Nenhum dos produtores ou moderadores de memes recebe salário. Para eles, o que vale é a satisfação de ver suas criações e seus nomes viralizarem nas redes sociais. Por isso, as páginas passaram a se preocupar em estampar selos próprios em todas as montagens.

Gabriel Hakkinem, de 20 anos, trabalha de segunda a sexta-feira no departamento financeiro de uma empresa no Rio de Janeiro, cursa o terceiro ano da faculdade de administração e ainda administra o trabalho dos 30 moderadores da South America Memes.

Para ele, é uma vitória ver seu meme ser publicado por alguém no grupo da família do WhatsApp com o selo da página.

"Passo a manhã programando posts no Facebook e resolvendo problemas da página nos meus raros períodos livres. Eu faço meme por hobby, por paixão, e não tem dinheiro que pague.
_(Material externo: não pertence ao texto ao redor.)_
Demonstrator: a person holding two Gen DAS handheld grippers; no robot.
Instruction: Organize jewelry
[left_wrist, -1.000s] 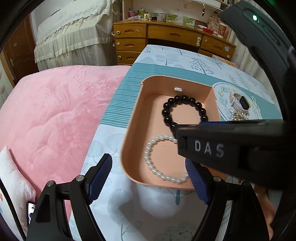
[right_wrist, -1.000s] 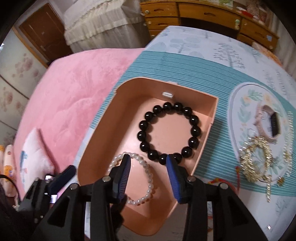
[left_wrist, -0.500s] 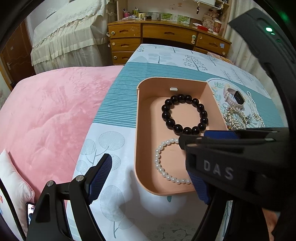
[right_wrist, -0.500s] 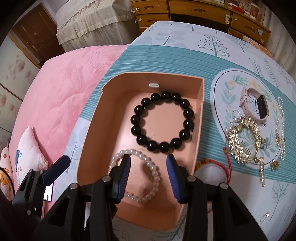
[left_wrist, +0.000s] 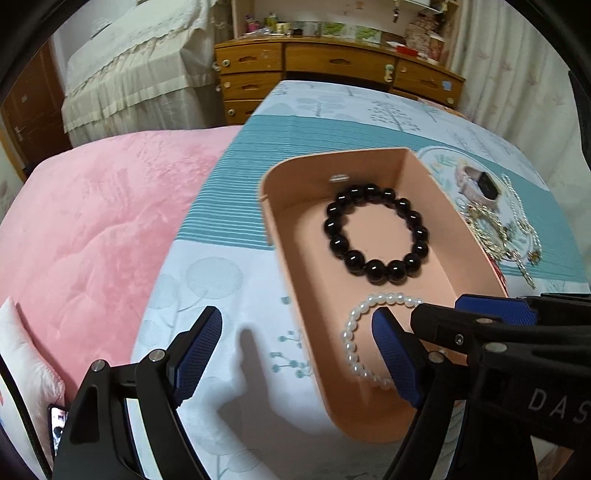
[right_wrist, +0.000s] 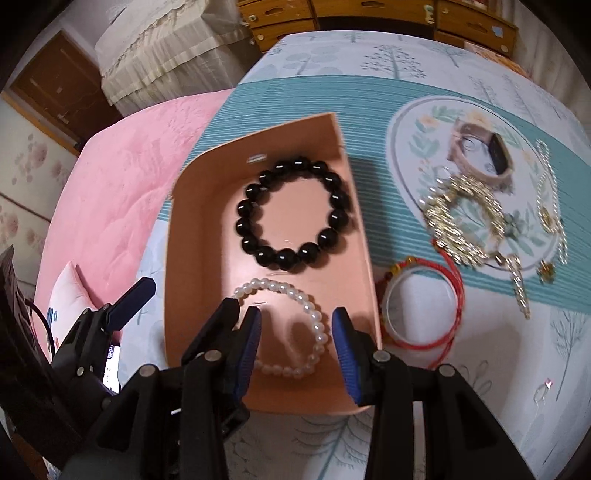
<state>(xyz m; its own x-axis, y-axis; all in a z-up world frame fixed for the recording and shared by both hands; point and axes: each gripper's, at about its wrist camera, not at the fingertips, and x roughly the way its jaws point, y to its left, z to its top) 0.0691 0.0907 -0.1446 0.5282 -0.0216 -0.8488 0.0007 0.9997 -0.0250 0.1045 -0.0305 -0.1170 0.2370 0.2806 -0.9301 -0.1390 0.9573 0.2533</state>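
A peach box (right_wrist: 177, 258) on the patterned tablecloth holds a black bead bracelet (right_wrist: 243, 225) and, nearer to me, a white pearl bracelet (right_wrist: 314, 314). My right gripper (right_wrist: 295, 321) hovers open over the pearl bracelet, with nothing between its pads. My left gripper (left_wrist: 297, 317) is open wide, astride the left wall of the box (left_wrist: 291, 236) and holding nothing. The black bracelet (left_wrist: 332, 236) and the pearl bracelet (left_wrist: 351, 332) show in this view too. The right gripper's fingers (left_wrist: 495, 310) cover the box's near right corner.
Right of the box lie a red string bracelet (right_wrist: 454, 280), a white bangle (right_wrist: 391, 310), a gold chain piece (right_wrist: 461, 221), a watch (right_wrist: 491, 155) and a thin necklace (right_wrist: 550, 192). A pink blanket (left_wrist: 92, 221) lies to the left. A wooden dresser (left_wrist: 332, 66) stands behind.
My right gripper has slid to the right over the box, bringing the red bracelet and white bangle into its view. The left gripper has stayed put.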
Eu só quero ter o nosso esforço reconhecido", conta.

Hakkine classifica a produção de memes como algo viciante - ele passa o dia tentando encaixar as situações que vê no cotidiano em tirinhas engraçadas.

O fundador da SAM, Gabriel Felix, afirma que reforçar a identidade da página é crucial para começar a ganhar dinheiro. Hoje, ele usa o espaço para divulgar alguns funks gratuitamente, mas pretende lucrar com a promoção dos artistas.

"Empresas estão fazendo campanhas usando memes e isso vai se tornar recorrente. Seria interessante se nós, que criamos esse segmento, entrássemos nesse mercado e criássemos uma agência de marketing para divulgar o trabalho de artistas. Já estudamos essa possibilidade e fizemos um mapeamento do nosso público para produzir um 'media kit' e demonstrar a nossa eficácia", diz.

A página da South America Memes tem um alcance semanal médio de 20 milhões de pessoas. Algumas publicações recebem mais de 30 mil reações no Facebook.

No clube das páginas mais relevantes de memes do Facebook está também a Corrupção Brasileira Memes, que tem mais de 600 mil membros.

A Aprenda Dollynez também faz sucesso ao publicar piadas com personagens retirados de uma marca de refrigerantes. Ela era muito mais popular quando se chamava Dicas Dollynho, mas foi excluída porque o Facebook considerou algumas publicações ofensivas ou polêmicas.

Por enquanto, a única renda gerada pela página é pela venda de camisetas, que custam a partir de R$ 59,90 cada. "A gente ganha muito pouco com isso. Fazemos mais pela gratidão dos membros", diz Felix.

Os grupos também querem sair do mundo virtual e aproximar seus membros no mundo real. Há quatro meses, a SAM promoveu um encontro de fãs no parque do Ibirapuera, em São Paulo - eles reuniram 200 pessoas e conseguiram arrecadar 200 kg de alimento para uma instituição de caridade da capital paulista.

O evento, segundo os donos da página, é importante para que as pessoas encontrem seus ídolos do mundo virtual.